Die Börse! Der Soldat ließ sie vor seinen Augen hin und her baumeln. Inzwischen trafen immer mehr Bastaixos ein. Leise erzählte einer dem anderen, was vorgefallen war. Arnau starrte auf die baumelnde Börse. Diese verfluchte Börse! Dann wandte er sich an den Pater.

»Da war ein Mann«, sagte er. »Ich habe versucht, ihn aufzuhalten, aber es ging nicht. Er war sehr stark.«

Erneut schallte das ungläubige Gelächter des Soldaten durch den Chorumgang.

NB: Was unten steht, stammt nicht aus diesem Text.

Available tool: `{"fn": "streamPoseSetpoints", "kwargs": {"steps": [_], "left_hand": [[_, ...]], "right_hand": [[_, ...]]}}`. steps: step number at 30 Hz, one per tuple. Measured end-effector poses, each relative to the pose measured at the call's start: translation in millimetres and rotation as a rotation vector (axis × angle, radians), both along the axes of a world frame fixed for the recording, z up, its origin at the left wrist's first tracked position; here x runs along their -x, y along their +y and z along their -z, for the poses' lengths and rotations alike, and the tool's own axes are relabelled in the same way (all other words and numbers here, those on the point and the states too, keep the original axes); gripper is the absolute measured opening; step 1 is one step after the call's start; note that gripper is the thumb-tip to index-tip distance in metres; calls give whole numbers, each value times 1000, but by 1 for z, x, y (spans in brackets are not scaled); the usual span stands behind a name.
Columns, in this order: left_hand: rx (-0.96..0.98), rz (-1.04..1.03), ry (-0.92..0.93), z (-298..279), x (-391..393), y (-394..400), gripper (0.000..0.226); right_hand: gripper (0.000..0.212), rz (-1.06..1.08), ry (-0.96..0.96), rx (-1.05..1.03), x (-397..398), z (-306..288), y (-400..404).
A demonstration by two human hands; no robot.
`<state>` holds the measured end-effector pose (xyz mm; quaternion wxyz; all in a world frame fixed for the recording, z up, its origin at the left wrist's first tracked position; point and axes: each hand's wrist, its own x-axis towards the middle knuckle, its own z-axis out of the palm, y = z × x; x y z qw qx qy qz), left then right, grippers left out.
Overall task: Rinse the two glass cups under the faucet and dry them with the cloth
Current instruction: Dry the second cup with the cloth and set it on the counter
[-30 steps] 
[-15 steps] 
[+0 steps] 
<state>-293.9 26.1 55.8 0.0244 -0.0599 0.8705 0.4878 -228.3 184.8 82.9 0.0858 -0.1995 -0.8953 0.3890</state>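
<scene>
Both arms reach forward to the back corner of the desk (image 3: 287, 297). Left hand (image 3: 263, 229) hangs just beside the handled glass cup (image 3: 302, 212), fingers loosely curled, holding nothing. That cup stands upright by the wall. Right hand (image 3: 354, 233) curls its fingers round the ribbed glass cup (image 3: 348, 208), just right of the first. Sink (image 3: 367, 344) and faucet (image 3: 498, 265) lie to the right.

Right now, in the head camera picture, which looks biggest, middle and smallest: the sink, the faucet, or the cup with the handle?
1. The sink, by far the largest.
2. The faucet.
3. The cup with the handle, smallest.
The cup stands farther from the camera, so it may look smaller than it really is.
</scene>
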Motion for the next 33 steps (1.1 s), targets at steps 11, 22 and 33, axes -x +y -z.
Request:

»Arnau«, bat ihn Pater Albert, »beantworte die Fragen des Soldaten.«

»Nein … Ich kann nicht«, gestand er ein und sorgte damit für abfällige Gesten bei den Soldaten und für Aufruhr unter den Bastaixos.

Pater Albert schwieg. Er sah Arnau an. Wie oft hatte er diese Worte schon gehört? Wie viele Gläubige weigerten sich, ihm ihre Sünden zu offenbaren? »Ich kann nicht«, sagten sie zu ihm, Angst im Blick, »wenn das bekannt wird …« Natürlich, dachte der Priester dann, wenn Raub, Ehebruch oder Gotteslästerung bekannt würden, konnte man sie verhaften. Dann musste er weiter in sie dringen und ihnen schwören, das Beichtgeheimnis zu wahren, bis sich ihr Gewissen Gott und seiner Vergebung öffnete.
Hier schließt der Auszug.